Still, despite the lawsuit and those objections, PCRM is actually pretty happy with MyPlate. PCRM staff nutritionist Kathryn Strong says the group was “pleasantly surprised” when they saw the design last week. “We’d been submitting comments right along, letting them know what we thought. So it’s not that surprising they’re so similar,” Strong told me.
Strong says the USDA’s new icon “is drifting toward a plant-centered diet” with three quarters of the plate devoted to vegetables, fruits and grains and the other quarter to protein. In that scheme, she says, “meat is not necessary; it’s optional. They’re doing a good job of showing that protein doesn’t have to be meat.” (Legumes, she points out, are an excellent, low-fat source of protein.)

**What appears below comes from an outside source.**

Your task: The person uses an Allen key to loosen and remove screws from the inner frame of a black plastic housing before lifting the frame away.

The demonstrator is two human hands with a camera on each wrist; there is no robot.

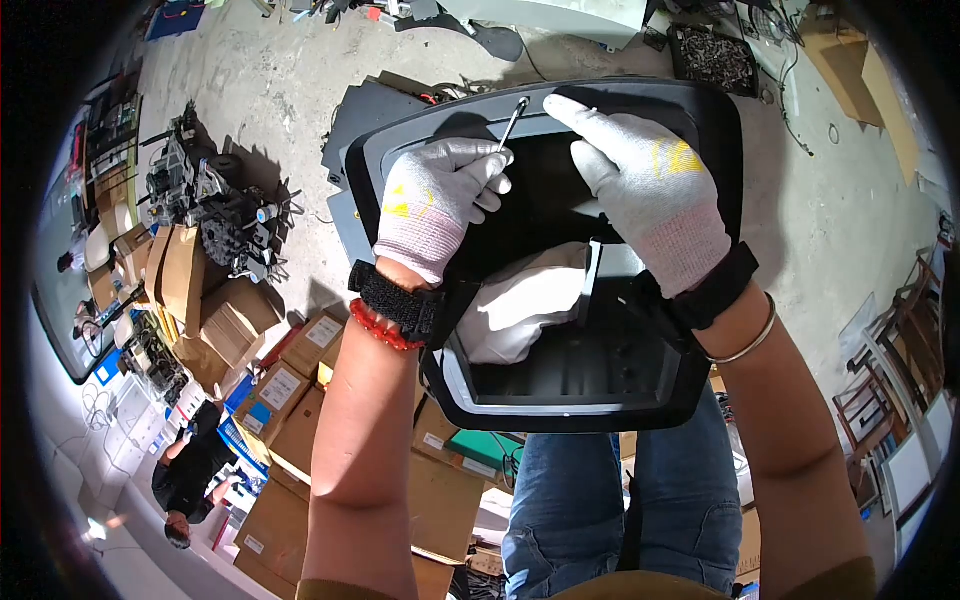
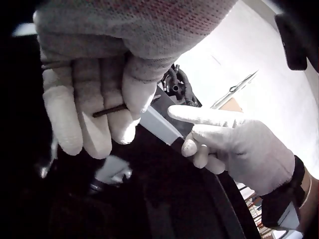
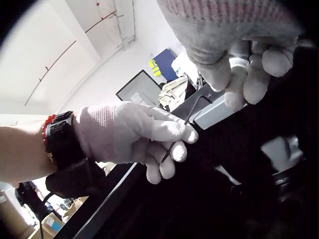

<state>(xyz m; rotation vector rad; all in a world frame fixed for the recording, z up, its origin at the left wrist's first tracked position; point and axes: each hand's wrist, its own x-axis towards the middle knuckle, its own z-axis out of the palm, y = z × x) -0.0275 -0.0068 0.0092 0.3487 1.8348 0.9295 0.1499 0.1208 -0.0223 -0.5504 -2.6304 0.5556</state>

As for that pesky circle devoted to dairy, Strong is resigned. “We expected that,” she says. “The USDA is so tight-knit with dairy. Clearly calcium is important, but the bottom line is it doesn’t have to be dairy.”
Coincidentally, while I was writing this blog I got this newsletter from the Harvard School of Public Health explaining how to get enough calcium in your diet without relying solely on dairy products. Worth a read.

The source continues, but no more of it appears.